Showing posts with label dreams. Show all posts
Showing posts with label dreams. Show all posts

Saturday, August 7, 2010

I Wanna Be a Cowboy


The ad read:

"Ranch outside Gardiner, Montana is looking for a full time year-round experienced wrangler/ranch hand. You must have excellent knowledge of horses and tack, have general equine medical knowledge, trail clearing and packing, have the ability to maintain neat horse records and report routinely to ranch manager."

I think I'll cry myself to sleep tonight and try not to think about frying my eyes out in the cube farm on Monday.

Or maybe I'll quit the cube farm and find myself a ranch job. We only live once.

Monday, June 7, 2010

Insanity

Do you ever feel like life, or at least self-awareness, is really just some cruel game dreamed up by a bored god looking for some cheap entertainment?

Today I learned that there is talk - serious talk, mind you - of detonating a nuclear weapon in the Gulf of Mexico to plug the oil leak. For the record the American government is saying no way, but there are plenty of people who seem to think this is a good idea.

Summer is here. We're actually having record heat this spring, and the rivers are overflowing their banks because the snowpack in the mountains is melting so quickly. I've been passing the time with travel. A couple of weeks ago Gerard and I spent five days in southwestern South Dakota, exploring the Black Hills, Mt. Rushmore, the Badlands, Deadwood and other cool places. It's beautiful, South Dakota. The wildlife there is extraordinary - our first morning we weren't a hour out of camp when we saw herds of free roaming bison, pronghorn, mule deer, wild turkey. Later in the day we saw bighorn sheep and a mountain goat. Unfortunately, however, South Dakota doesn't think native predators are as good for tourism as herds of bison, so they've quietly allowed the grizzly bear and the wolf to remain exiled. That means humans have to round up some of the bison every year and ship them off to meat packing plants.

Last weekend we hiked about ten miles through a mountain ghost town called Homestead Meadows.
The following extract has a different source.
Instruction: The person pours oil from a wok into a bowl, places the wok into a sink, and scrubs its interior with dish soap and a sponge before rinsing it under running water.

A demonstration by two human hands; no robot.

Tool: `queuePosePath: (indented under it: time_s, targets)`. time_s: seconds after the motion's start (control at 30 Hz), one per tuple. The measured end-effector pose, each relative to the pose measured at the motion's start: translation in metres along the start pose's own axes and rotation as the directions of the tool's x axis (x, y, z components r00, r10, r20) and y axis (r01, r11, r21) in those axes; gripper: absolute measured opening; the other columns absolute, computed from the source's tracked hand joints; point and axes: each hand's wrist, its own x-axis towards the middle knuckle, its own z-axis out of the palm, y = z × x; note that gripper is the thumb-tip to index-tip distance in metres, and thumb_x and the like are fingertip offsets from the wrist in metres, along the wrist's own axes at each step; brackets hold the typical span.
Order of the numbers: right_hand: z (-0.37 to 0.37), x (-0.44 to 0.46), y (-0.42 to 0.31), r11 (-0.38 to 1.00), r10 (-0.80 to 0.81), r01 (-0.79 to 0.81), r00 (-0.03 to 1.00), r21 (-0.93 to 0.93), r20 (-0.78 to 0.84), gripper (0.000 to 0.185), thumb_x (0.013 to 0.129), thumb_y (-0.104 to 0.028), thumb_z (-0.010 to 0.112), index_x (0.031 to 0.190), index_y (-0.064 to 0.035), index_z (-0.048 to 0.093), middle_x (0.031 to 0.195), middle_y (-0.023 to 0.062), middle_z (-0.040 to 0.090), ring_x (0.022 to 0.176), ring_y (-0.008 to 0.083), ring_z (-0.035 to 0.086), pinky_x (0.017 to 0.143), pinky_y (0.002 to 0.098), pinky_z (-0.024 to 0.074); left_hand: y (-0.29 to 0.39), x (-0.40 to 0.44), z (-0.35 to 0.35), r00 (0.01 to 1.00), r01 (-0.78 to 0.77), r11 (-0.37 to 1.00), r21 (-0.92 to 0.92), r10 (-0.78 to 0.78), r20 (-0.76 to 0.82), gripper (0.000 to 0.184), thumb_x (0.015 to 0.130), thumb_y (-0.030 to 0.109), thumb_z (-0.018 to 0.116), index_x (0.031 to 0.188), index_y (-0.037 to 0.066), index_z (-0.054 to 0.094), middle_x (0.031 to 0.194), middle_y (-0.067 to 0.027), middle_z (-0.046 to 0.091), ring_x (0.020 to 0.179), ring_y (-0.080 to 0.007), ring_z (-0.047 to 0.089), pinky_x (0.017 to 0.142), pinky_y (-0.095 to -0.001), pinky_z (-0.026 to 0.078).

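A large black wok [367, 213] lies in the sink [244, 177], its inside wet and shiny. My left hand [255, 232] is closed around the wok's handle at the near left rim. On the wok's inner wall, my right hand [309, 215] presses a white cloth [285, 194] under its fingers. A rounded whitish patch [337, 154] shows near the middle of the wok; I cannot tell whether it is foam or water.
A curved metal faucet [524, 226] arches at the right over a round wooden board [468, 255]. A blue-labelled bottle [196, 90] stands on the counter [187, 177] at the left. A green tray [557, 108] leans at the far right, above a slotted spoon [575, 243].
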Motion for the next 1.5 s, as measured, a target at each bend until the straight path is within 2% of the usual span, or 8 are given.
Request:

The decaying remains of cabins dot tens of hundreds of acres of open meadow and woodland near Mountain Lion Gulch. It's easy up there to forget about florescent lighting, office cubicles, artificial deadlines, Sara Palin and nuking the seas to plug oil spills.

Tonight when I close my eyes, I will go home.

Sunday, January 17, 2010

Message

In the wee hours this morning I found myself fighting to stay asleep, to continue a dream I didn't want to wake from. But as it is with these things, my body would have none of it, and I was extracted from my fantasy despite my best efforts.

I dream a lot, and my dreams speak to me. But it isn't often I get a message like this.

I dreamt I was a character who was a hybrid between myself and Jack from the story Brokeback Mountain. I was taller, lankier than my actual self, with blended features both physically and emotionally. I was dressed in a dark brown, comfortably weathered cowboy hat, boots, a blue and white plaid shirt with the sleeves rolled up, faded wranglers and a worn leather belt with a big buckle.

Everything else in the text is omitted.